Missing values in the input data are indicated by either with no data between the delimiters (‘’) or with the value -1 (none_value_indicator). In this case the input data row is rejected during data import if the SIMO variable MAIN_GROUP would get any of the values 4, 5, 6, 7 or 8 (object_rejection). The rejection variable must be from the highest data level; i.e., in this example from the comp_unit level:
…
<none_value_indicator>'' -1</none_value_indicator>
<object_rejection>
<SIMO_variable>
<name>MAIN_GROUP</name>
<reject_criterion oper="in">
<enum>4 5 6 7 8</enum>
</reject_criterion>
</SIMO_variable>
</object_rejection>
The variable “Pinta-ala” is converted into SIMO variable “AREA” during import. The “Pinta-ala” value in the from-element is only for documenting purposes. It won’t have any effect in the import, because the actual imported value is defined by the row_type and row_position element values.
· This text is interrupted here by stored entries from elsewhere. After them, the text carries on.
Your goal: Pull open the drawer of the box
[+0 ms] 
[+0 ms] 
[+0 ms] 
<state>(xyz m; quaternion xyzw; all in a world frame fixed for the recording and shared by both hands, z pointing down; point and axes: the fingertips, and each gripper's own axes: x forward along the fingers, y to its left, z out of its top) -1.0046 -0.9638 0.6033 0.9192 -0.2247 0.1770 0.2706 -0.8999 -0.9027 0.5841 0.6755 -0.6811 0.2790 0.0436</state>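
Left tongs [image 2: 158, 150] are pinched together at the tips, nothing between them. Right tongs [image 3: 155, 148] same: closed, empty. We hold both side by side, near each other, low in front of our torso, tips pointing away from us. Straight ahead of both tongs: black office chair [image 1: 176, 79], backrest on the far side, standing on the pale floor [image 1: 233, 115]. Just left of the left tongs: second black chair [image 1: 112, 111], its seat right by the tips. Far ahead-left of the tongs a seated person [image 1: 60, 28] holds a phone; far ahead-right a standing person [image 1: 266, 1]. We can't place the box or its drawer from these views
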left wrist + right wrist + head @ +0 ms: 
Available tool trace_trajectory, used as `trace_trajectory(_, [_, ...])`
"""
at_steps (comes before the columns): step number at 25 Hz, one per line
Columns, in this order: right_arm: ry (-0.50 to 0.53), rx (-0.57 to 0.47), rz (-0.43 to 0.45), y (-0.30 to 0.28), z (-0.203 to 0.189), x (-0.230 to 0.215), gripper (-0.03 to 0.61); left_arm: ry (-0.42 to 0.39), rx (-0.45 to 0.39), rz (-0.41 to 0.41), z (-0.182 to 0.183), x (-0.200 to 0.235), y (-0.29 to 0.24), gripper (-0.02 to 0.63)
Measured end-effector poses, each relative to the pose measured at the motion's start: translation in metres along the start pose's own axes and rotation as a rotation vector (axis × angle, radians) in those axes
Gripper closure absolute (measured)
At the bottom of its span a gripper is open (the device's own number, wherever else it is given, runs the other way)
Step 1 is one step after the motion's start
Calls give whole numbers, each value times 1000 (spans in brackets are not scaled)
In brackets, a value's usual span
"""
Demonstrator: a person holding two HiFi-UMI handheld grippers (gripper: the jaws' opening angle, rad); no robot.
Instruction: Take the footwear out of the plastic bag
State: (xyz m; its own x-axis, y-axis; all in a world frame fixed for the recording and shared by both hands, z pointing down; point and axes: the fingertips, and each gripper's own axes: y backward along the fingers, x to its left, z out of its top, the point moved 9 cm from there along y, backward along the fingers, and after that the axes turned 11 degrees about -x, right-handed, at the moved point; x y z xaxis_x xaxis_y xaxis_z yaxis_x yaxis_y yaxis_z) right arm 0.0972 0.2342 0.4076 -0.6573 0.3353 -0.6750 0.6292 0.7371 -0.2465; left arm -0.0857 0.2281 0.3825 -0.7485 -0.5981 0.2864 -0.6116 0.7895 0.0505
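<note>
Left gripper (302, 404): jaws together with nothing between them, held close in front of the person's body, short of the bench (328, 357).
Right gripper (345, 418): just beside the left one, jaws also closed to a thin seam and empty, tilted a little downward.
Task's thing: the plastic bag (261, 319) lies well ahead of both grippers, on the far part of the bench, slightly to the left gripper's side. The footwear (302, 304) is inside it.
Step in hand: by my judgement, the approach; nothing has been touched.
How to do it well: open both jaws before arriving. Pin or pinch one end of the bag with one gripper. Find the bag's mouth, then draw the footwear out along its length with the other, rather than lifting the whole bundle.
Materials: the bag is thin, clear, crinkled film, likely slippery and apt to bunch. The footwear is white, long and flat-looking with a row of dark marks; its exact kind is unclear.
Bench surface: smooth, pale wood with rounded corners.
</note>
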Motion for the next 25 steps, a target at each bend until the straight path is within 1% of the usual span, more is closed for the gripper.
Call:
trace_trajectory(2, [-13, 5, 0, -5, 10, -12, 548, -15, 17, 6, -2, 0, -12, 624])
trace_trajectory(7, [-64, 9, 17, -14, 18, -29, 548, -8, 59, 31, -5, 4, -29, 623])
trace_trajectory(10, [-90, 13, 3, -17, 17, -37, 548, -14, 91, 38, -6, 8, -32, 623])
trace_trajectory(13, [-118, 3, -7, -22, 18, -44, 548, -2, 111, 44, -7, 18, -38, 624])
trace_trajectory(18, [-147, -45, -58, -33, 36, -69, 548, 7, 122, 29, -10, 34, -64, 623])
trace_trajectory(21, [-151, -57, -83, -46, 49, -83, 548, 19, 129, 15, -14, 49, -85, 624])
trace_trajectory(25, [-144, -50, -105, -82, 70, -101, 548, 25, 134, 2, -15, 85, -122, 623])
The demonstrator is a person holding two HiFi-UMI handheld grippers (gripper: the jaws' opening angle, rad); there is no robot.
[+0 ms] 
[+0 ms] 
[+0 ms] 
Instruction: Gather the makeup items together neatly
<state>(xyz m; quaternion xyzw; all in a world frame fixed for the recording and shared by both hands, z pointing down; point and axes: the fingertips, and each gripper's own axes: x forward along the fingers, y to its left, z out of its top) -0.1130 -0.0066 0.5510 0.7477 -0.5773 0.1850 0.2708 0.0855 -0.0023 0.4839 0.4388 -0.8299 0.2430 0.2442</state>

Here the row_type value refers to the ones defined above in the data_levels definitions. It would be possible to give a default value for this variable in case of a missing value (none_to_value). A conversion factor is defined for numerical attributes (conversion_factor). It’s used in data import by multiplying the input data value with it:
…
<variable>
<name>
<from>Pinta-ala</from>
<to>AREA</to>
</name>
<row_type>1</row_type>
<row_position>8</row_position>
<from_datatype>double</from_datatype>
<none_to_value/>
<numerical>
<conversion_factor>1</conversion_factor>
</numerical>
</variable>
For categorical values explicit mapping from input values to SIMO attribute values is given (value_mapping). In this case input data value 1 at position 14 for row type 1 is converted to PEAT attribute value 0, and values 2, 3, 4 and 5 are converted to 1:
…
<variable>
<name>
<from>Alaryhmä</from>
<to>PEAT</to>
</name>
<row_type>1</row_type>
<row_position>14</row_position>
<from_datatype>int</from_datatype>
<none_to_value/>
<categorical>
<value_mapping>
<value>
<from>1</from>
<to>0</to>
</value>
<value>
<from>2 3 4 5</from>
<to>1</to>
</value>
</value_mapping>
</categorical>
</variable>
…
</name> <row_type>1</row_type> <row_position>15</row_position> <from_datatype>date</from_datatype> <none_to_value/> <date>
<epoch_year>current</epoch_year>
</date>
</variable> … <variable>
- <name>
- <from></from> <to>estate_name</to>
</name> <row_type>1</row_type> <row_position>16</row_position> <from_datatype>string</from_datatype> <none_to_value/> <text/>
</variable>
</SIMO_conversion_mapping>
The conversion format for data in separate files for each data level is similar to the inlined data except for the data level definitions:
<data_levels>
<level>
<name>comp_unit</name>
<id_rowpos>
<pos>1</pos>
</id_rowpos>
<link_id_rowpos/>
<rowtype_value>1</rowtype_value>
<sublevel>
<name>stratum</name>
<id_rowpos>
<pos>1</pos>
</id_rowpos>
<link_id_rowpos>
<link>
<level>comp_unit</level>
<pos>0</pos>
</link>
</link_id_rowpos>
<rowtype_value>2</rowtype_value>
</sublevel>
</level>
</data_levels>
Here the linking between the files is defined in the link_id_rowpos-element for the stratum data: the first value (pos) in each row in the stratum data file will contain an id for the comp_unit (level) object the stratum belongs to. This id will be identical to the value found in the second position (id_rowpos is 1) in the rows of the comp_unit data file.